Nothing past the line containing "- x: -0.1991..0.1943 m" belongs in the output. Copy exactly every line of the data below from the first up to and including it.

○ ○ ○ ○ ○ ○ ○

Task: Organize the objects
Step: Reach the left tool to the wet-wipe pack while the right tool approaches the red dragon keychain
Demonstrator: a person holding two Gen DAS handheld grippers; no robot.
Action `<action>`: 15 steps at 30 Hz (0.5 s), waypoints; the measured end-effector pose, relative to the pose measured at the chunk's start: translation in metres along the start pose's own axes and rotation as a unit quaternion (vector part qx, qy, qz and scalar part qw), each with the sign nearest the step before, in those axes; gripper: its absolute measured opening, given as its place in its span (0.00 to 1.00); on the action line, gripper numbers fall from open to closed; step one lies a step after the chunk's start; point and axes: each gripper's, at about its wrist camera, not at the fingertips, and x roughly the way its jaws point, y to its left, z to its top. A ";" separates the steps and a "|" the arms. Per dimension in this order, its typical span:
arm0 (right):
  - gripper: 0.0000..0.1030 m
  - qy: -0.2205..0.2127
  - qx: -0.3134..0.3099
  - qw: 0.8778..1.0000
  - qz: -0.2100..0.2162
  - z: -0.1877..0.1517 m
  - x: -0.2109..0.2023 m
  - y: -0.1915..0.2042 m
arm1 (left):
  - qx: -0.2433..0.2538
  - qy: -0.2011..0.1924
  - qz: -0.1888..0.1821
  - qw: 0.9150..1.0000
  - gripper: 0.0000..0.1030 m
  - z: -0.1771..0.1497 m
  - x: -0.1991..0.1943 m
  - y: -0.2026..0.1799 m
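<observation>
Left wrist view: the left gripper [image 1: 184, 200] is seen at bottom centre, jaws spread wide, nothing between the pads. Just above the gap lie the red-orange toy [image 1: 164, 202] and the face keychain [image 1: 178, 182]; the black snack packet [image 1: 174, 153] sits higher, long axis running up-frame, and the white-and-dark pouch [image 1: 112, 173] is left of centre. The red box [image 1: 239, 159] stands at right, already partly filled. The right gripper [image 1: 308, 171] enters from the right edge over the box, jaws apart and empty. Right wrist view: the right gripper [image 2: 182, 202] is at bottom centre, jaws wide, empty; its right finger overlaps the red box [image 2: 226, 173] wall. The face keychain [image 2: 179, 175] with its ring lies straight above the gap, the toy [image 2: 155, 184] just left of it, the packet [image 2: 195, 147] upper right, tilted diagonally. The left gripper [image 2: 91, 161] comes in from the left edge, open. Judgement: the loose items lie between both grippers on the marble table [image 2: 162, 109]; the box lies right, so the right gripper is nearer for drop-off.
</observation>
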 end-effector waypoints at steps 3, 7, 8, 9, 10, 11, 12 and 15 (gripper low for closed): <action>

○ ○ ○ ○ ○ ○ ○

§ **Expected answer**
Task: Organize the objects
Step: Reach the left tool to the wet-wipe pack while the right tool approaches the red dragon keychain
Demonstrator: a person holding two Gen DAS handheld grippers; no robot.
Action `<action>`: 15 steps at 30 Hz (0.5 s), waypoints; the measured end-effector pose, relative to the pose measured at the chunk's start: translation in metres along the start pose's own axes and rotation as a unit quaternion (vector part qx, qy, qz and scalar part qw), each with the sign nearest the step before, in those axes; gripper: its absolute measured opening, given as its place in its span (0.00 to 1.00); on the action line, gripper numbers fall from open to closed; step one lies a step after the chunk's start; point and axes: each gripper's, at about its wrist camera, not at the fingertips, and x roughly the way its jaws point, y to its left, z to its top. A ";" separates the steps and a "|" the arms. Per dimension in this order, its typical span:
arm0 (right):
  - gripper: 0.0000..0.1030 m
  - qy: -0.2205..0.2127
  - qx: -0.3134..0.3099
  - qw: 0.8778..1.0000
  - qz: -0.2100..0.2162
  - z: -0.1877..0.1517 m
  - x: -0.2109..0.2023 m
  - y: -0.1915..0.2042 m
arm1 (left):
  - qx: -0.2433..0.2538
  - qy: -0.2011..0.1924
  - qz: -0.1888..0.1821
  - qw: 0.9150..1.0000
  - gripper: 0.0000..0.1030 m
  - z: -0.1771..0.1497 m
  - x: -0.1991..0.1943 m

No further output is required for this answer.